The world was safe. At least, it was safe from the supernatural forces that had tried to bring about the Apocalypse. Of course there were still earthquakes and thieves, hurricanes and terrible politicians. But the end of the world-- the proper, absolute, final battle between the forces of Heaven and Hell? 

That had been thankfully averted.

And miraculously, Aziraphale and Crowley were both still alive to see it.

It was the end of the first whole day after the End That Wasn’t, and the sun was sinking low over the city. The last watercolour streaks of blue and purple smudged the sky, and Aziraphale could see them through his bedroom window. It was the most beautiful sunset he’d ever seen, mainly because he hadn’t been entirely sure that he would.

The odds have been against them from the start. And what could one angel, and one demon, and one scared child really hope to accomplish against something as impossibly catastrophic as the Ineffable Plan? 

Only, they were here.

All of them.

Adam was safe, even if he was going to be grounded for the foreseeable future. Poor dear, but he and Crowley had both promised to keep in touch. After all, that was quite the secret for one small child to carry alone.

Over the edge, beyond the end of the world, and Crowley was standing in his bedroom door. Wearing only a pair of rather brief black briefs. And holding and steaming cup of tea in either hand. 

It wasn’t a bad way to start a new world, Aziraphale decided happily.

“They couldn’t see anything through the maze of shelves you’ve got in there. Nobody saw me, Aziraphale. Your reputation remains unsullied.” Crowley teased, and kicked Aziraphale’s very old tartan robe out of his way. 

It, along with a pair of black trousers, a rather frayed waistcoat, and some other odds and ends… socks and shorts, and a hopelessly tangled bow tie… Scattered the floor from the door to the foot of the bed.

“That’s beside the point, you utter fiend! What if someone  _ had _ ?” 

From anyone else, the comment would have cut. But from Aziraphale-- especially an Aziraphale with mussed curls and a livid love bite at the base of his throat, still red and hot, and reminding Crowley just where his mouth had been an hour before. And especially an Azirphale who was gazing up at him with that look of impossibly fond exasperation-- Crowley only laughed. 

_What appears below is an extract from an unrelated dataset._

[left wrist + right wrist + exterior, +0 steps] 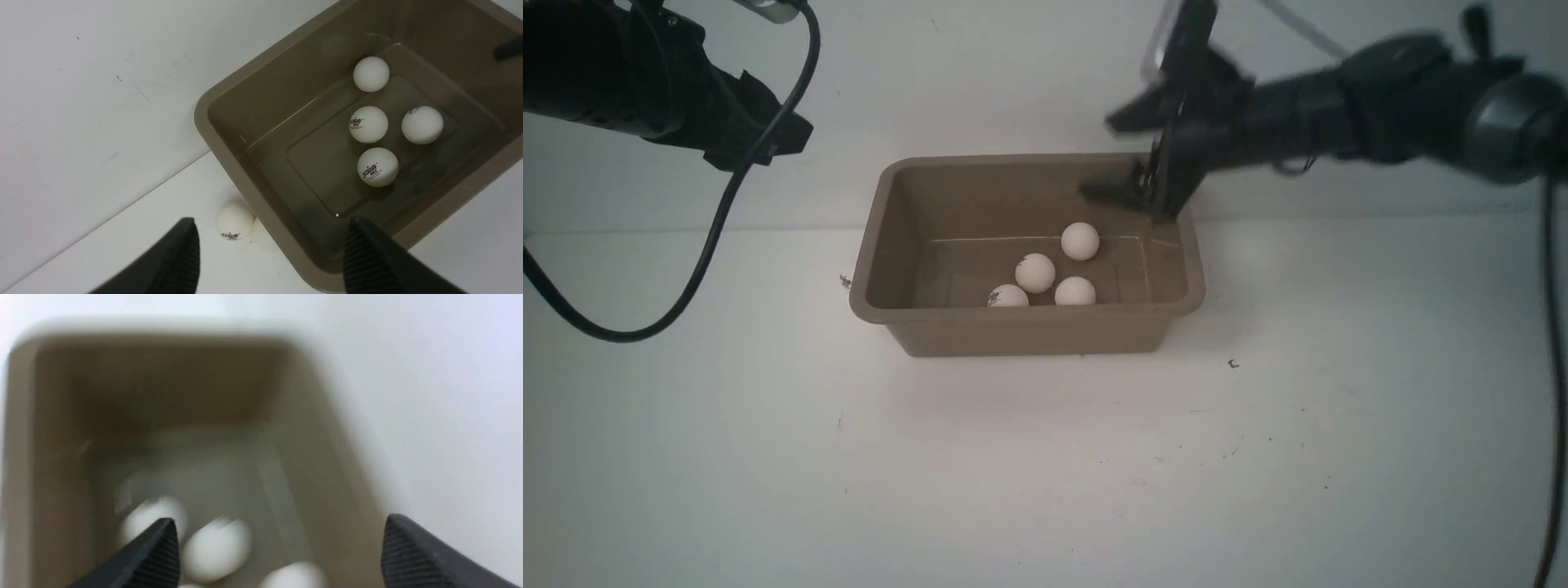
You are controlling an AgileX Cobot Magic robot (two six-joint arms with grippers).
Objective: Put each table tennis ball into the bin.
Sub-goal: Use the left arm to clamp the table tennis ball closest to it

Aziraphale huffed a rueful sigh, and reached up to retrieve his cup, turning the handle meticulously into his palm and splaying his soft fingers gratefully across the hot ceramic. Truthfully, Crowley could have seduced him against the cash register, or swanned nude around the shop during open hours, and Aziraphale wouldn’t really have minded.

It was just one of those facts that came hand-in-hand with being utterly besotted.

“Forgive me?”

“Yes, well, I suppose I must, musn’t I? You’re a terrible imp, and I’d miss it dreadfully if you ever stopped.” 

Crowley’s heart stuttered over a beat, as it always did when Aziraphale said things like that. Words were difficult for him, and humans had never been able to create ones to properly explain how he felt.

He’d had a language, once upon a time. A living, growing thing, with words that still flickered occasionally at the back of his mind. Words he couldn’t say, because they were holy, and would burn his tongue.

So instead, Crowley set his own cup on the bedside table, and reached down to tug some of the tangled blankets into a bit more order. (see: Away from the angel, who had wrapped all of them around himself) One of Aziraphale’s books was resting on the coverlet, and he moved that aside, too. “Right. Evil, scary demon. Even if I’m not on the payroll anymore. Best you remember it.” 

Crowley’s crooked grin only made Aziraphale laugh. 

“What is it your lot say when they meet up?” Aziraphale asked curiously, and lifted half the blanket pooled around his bare waist unselfconsciously, making a space for Crowley beside him. It was blue and cream, with a faded pattern in sand and brown, and it was one of the softest things either of them had had the pleasure of touching.

“Hm?” Crowley hummed distractedly and glanced up at Aziraphale’s face, instead of the very tempting curve at his angel’s waist.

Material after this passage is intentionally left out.